The Rolex GMT is a model shrouded in lore, aside from it being an icon of the modern Rolex offering, it has adorned the wrists of Pablo Picasso, Fidel Castro, Honor Blackman, Tom Selleck and Hunter S. Thompson to name just a few.
In 1953, Rolex was asked by Pan American Airlines and a European airline (there is some speculation as to which one), with the request to produce a watch for pilots that could display two time zones simultaneously. In 1954 the first GMT, reference 6542, was released, featuring a luminous Bakelite bezel with a 24-hour indication, black gloss dial with luminous hour markers and an additional red “GMT” hand with a luminous pointer.
It immediately became the official timepiece of Pan Am and became Rolex's first GMT-Master ever produced. Their pilots found the watch to be a useful tool in the cockpit where many timing calculations were necessary over the duration of a flight. In addition, the simple ability to know what time it was 'back home' was legible at a glance, with the watch's luminous Bakelite bezel.
The present watch was made in 1958 and belonged to Captain Clarence “Jooj” Warren Jr. and is being offered for sale by his family. Born in 1917, Warren was recruited by Pan Am straight out of the military and became a Captain with the airline at the young age of 25. Living in a small bubble of other Pan Am Pilots and employees in Ridgefield Connecticut, Clarence very much embodied the slick jet-setting airline captain, wearing a Rolex and driving a Porsche 356.

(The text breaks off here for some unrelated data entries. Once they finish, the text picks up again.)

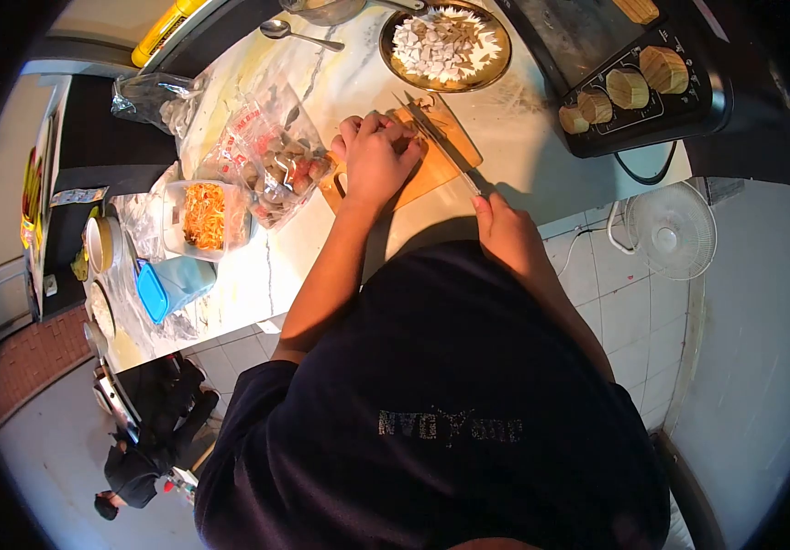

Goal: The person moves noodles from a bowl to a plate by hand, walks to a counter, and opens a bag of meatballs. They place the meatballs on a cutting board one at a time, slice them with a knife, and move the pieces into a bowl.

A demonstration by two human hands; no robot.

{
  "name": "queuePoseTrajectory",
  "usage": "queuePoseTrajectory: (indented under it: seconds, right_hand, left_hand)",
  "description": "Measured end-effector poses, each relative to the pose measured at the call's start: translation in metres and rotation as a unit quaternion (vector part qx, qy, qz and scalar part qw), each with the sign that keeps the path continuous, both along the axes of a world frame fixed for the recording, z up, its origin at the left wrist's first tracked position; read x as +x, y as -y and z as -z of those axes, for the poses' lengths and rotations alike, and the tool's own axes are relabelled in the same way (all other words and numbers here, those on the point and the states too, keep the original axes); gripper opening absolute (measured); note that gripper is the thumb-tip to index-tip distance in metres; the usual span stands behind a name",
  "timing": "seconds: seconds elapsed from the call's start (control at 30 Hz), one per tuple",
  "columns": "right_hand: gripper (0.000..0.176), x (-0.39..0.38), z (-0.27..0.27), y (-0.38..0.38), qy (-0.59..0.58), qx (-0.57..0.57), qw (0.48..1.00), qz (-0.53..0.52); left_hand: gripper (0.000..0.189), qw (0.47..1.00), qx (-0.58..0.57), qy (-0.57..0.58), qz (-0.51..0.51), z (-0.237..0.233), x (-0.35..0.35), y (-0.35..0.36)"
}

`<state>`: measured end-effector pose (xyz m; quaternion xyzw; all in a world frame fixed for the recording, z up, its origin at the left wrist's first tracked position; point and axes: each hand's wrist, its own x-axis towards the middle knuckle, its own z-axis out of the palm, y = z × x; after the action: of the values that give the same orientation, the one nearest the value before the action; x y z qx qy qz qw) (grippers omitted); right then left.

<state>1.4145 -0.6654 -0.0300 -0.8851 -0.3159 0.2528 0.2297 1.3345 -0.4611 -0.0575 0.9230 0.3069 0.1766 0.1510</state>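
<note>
A wooden cutting board lies on the marble-patterned counter. My left hand rests over it with bent fingers pressed around a small brownish piece, mostly hidden under the fingertips. My right hand is closed round the handle of a knife, whose blade slants up and left across the board, just right of my left fingers. Small brown scraps lie at the board's far edge. Left of the board is a clear plastic bag of brownish round pieces. A round plate beyond the board bears chopped white and brownish pieces.
A tub of shredded orange food and a blue-lidded container stand left. A spoon lies at the back. The black appliance with wooden knobs is right, a white fan beyond the counter. A person sits lower left.
</note>
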Motion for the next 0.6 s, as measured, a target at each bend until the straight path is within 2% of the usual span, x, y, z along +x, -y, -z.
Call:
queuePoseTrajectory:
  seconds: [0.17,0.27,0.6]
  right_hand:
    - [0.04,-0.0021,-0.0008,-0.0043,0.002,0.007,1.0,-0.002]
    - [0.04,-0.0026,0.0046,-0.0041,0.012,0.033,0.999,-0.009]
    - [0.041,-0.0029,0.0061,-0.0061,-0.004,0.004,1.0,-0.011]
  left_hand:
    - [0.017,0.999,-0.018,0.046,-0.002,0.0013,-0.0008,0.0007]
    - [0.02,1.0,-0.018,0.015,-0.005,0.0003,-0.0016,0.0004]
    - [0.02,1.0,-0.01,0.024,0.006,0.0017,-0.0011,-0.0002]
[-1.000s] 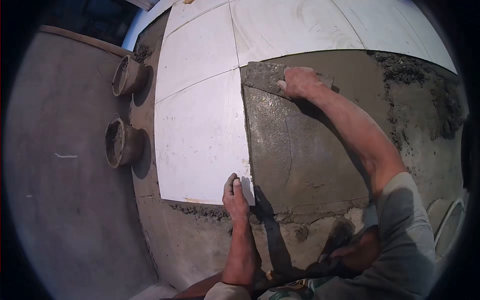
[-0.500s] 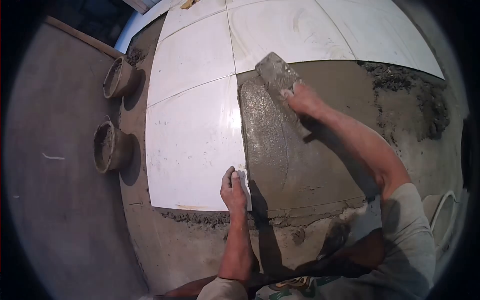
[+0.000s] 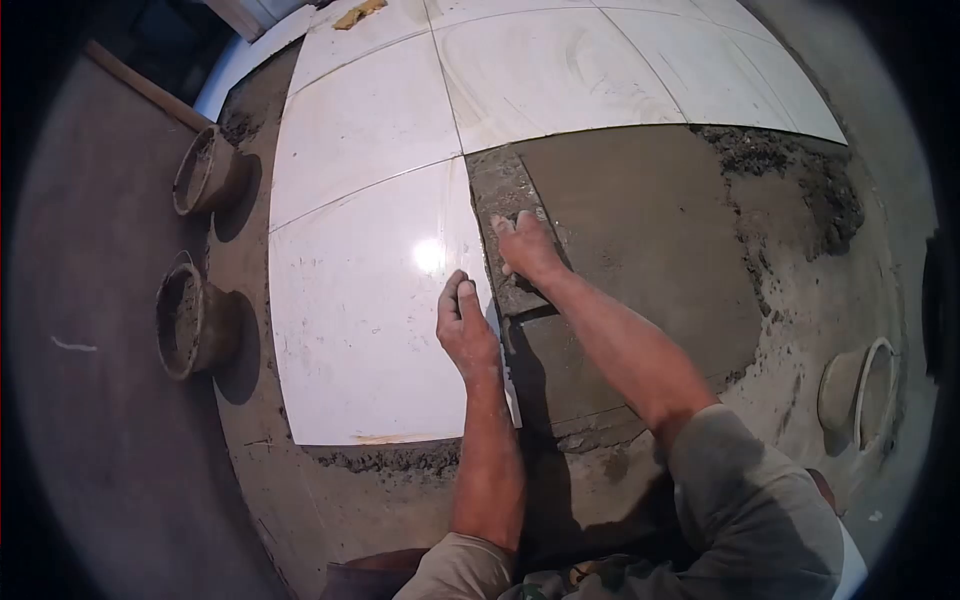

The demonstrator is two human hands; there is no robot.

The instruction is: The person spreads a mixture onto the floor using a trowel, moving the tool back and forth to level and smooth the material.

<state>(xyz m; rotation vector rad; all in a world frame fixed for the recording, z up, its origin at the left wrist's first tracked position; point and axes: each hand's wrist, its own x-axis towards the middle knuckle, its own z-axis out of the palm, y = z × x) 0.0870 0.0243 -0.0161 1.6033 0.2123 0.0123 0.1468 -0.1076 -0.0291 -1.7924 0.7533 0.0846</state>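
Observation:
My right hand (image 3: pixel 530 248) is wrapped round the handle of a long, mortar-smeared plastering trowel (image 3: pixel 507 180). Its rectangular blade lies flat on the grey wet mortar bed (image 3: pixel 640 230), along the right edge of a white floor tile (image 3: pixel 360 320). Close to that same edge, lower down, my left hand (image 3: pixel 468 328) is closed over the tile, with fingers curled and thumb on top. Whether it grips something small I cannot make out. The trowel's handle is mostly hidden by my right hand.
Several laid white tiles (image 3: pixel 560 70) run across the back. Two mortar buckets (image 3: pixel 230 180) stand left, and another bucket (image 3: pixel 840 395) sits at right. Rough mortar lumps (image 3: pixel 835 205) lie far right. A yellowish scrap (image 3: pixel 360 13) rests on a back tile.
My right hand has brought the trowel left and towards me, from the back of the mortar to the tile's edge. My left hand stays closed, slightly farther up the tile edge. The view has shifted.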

Warren was often requested by the White House, by name, to ferry the President, members of the cabinet and White House press to various locations. Such as in 1960 when he was asked to fly President Eisenhower to Hawaii for whom he had met and flown several times over the course of his career.
Earlier in 1959, when vice-president Nixon visited the Soviet Union; the White House requested Warren to pilot the non-stop New York to Moscow flight, which was considered a feat of passenger aviation, and the opportunity was not missed by the executives at Rolex. Speaking with the family of Capt. Warren they believe the watch was given to him ahead of the flight by Rolex, which he then “wore religiously” when flying. In any case, the present watch can be seen on his Warren’s wrist in the 1959 “Pan Am flies on Rolex time” advert and is still viewable as the banner on the Rolex website on their Conquering the Skies page. In addition, the watch is known and has been covered.
The reference 6542 has become a top-tier collector’s dream when preserved in original condition. Of the 605 pieces imported to the US, only a handful exist in noteworthy condition. Following a recall in the late 1950’s due to the radium used in the bezel, paired with the brittle nature of Bakelite and service centers polishing many cases further and further away from their factory proportions, few have survived in whole condition.
When a collector searches for a watch, they tend to look for one of three main attributes: rarity, provenance and condition. This present watch exhibits all three and is an incredibly rare opportunity to acquire a piece worthy of a museum collection.
Sotheby’s is proud to offer this historically important watch, fresh to market on behalf of the family of Captain Warren.